Two years later, she married Italian conductor Piero Bellugi, with whom she had two children, Rob and David. The union didn’t last. She divorced and later married Edward Klima, a prominent Massachusetts Institute of Technology researcher who had studied under Noam Chomsky and whose insights about the biological basis of language upended science.
Bellugi continued her studies, earning a doctorate in education at Harvard in 1967. Her adviser was famed social psychologist Roger Brown, an expert in the ways in which children acquire language.
Shortly after she graduated, Bellugi and her husband moved to La Jolla, where she joined the faculty at Salk and he did the same across the street, at the University of California, San Diego.
The institute’s founder — polio vaccine pioneer Jonas Salk — told new recruits such as Bellugi “pursue your own ideas.”
She was soon doing just that with her husband. They formed a long and deep collaboration that came to focus on the biological factors that influence American Sign Language, or ASL, which had yet to earn broad acceptance by scientists and the general public.
“Back then, parents were discouraged from allowing their children to use sign language,” said Rob Klima of San Diego, one of Ursula Bellugi’s two children. (He was later adopted by Klima.)
“Children were told that they should sit on their hands and try as hard as they could to integrate with the hearing world,” Klima recalled. “My mother and father were able to prove that American Sign Language is a rich language with all of the grammar and syntax that you would find in any spoken language. They defeated the oppressors of ASL.”
The couple recounted their work in “The Signs of Language,” a widely praised book that greatly changed how people thought of various types of sign languages following its release in 1979.
Ursula Bellugi went on to make major discoveries about the biological nature of Williams syndrome, a developmental disorder that typically leads to unusual facial features in children, such as a broad forehead and small chin. The disorder also is characterized by learning deficits and highly social behavior.
“When Ursula first arrived at the Salk Institute, she was the only researcher there who studied people rather than the contents of a test tube or a petri dish,” the Williams Syndrome Association said in a 2018 tribute to Bellugi.
“That alone was groundbreaking, but she pushed the limit even further when she began studying Williams syndrome in the early ‘80s and invited several other scientists to join her studies, which were aimed at linking the brain, cognition and genetics,” the association said. “She then insisted that those other scientists get to know Williams syndrome ‘up close and personal,’ inviting colleagues to attend family gatherings she would regularly host at the Salk.

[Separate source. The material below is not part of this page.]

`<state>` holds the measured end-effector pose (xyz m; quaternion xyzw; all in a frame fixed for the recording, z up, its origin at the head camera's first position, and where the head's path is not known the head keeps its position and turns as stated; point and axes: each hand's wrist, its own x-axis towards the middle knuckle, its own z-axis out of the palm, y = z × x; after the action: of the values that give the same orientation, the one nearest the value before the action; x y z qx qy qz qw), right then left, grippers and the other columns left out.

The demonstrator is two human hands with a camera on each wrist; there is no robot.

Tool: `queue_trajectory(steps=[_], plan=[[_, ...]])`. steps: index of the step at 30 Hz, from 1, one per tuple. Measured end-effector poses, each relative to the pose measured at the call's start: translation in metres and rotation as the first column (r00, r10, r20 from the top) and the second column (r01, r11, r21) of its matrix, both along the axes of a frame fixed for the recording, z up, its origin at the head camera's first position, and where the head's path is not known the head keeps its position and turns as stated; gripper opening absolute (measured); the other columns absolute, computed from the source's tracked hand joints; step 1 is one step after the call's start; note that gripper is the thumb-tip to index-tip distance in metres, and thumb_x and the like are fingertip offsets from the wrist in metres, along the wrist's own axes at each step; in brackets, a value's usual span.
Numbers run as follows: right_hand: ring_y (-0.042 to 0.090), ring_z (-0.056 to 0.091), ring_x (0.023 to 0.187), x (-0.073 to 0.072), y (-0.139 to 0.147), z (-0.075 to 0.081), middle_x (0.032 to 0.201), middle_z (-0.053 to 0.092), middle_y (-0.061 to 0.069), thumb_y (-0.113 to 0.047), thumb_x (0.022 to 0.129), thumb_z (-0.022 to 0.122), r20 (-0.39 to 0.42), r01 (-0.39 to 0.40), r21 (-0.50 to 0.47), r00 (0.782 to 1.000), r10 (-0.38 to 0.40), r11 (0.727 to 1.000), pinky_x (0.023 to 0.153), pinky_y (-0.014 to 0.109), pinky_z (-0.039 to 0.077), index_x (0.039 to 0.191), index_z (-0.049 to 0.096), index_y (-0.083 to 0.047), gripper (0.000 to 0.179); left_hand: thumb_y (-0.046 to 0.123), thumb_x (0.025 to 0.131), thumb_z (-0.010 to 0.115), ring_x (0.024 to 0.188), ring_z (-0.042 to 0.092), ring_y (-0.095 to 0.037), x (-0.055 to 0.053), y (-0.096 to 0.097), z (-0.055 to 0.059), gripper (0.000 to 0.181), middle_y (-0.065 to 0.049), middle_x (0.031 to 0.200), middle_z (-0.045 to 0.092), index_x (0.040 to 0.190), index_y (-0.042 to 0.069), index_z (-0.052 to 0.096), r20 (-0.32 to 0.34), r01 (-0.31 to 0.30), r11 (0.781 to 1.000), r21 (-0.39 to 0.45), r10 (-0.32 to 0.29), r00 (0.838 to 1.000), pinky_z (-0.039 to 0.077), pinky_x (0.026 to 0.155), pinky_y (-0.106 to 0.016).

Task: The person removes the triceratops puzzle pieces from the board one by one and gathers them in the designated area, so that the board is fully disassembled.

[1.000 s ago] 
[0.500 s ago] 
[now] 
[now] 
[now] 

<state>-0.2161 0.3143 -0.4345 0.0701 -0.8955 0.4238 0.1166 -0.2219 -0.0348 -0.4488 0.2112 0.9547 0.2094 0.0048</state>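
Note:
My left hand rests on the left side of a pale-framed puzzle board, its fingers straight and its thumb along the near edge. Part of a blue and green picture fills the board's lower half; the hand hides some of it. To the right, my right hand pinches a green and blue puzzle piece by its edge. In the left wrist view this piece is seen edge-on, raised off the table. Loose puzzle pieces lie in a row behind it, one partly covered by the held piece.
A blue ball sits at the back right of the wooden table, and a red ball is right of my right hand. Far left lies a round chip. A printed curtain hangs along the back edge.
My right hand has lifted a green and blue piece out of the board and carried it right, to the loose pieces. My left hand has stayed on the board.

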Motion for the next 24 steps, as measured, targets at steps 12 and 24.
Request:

“As a result, these scientists who were looking at brain neurons, or a slice of brain tissue, or stem cells of children with Williams syndrome, began to take a new interest in Williams syndrome and look at their slides with a much more personal view.”
Her professional accomplishments did not go unnoticed. In 2007, Bellugi was elected to the National Academy of Sciences, the elite group that was founded during the Lincoln administration to advise Congress on science and technology.
The academy’s members have included such luminaries as Einstein and the late Salk researcher Francis Crick, who shared the Nobel Prize for physiology or medicine for co-discovering the structure of DNA.
Bellugi found great joy in working, which became apparent in 2015 when The San Diego Union-Tribune asked her why she was still in the lab at age 84. With a smile, she said, “I have a passion for this. I don’t know how to explain it any other way.”
The Salk said in a statement that Bellugi “is survived by her son Rob Klima, her sister Ruth Rosenberg, her brother Hans Herzberger, as well as four grandchildren and five great-grandchildren.”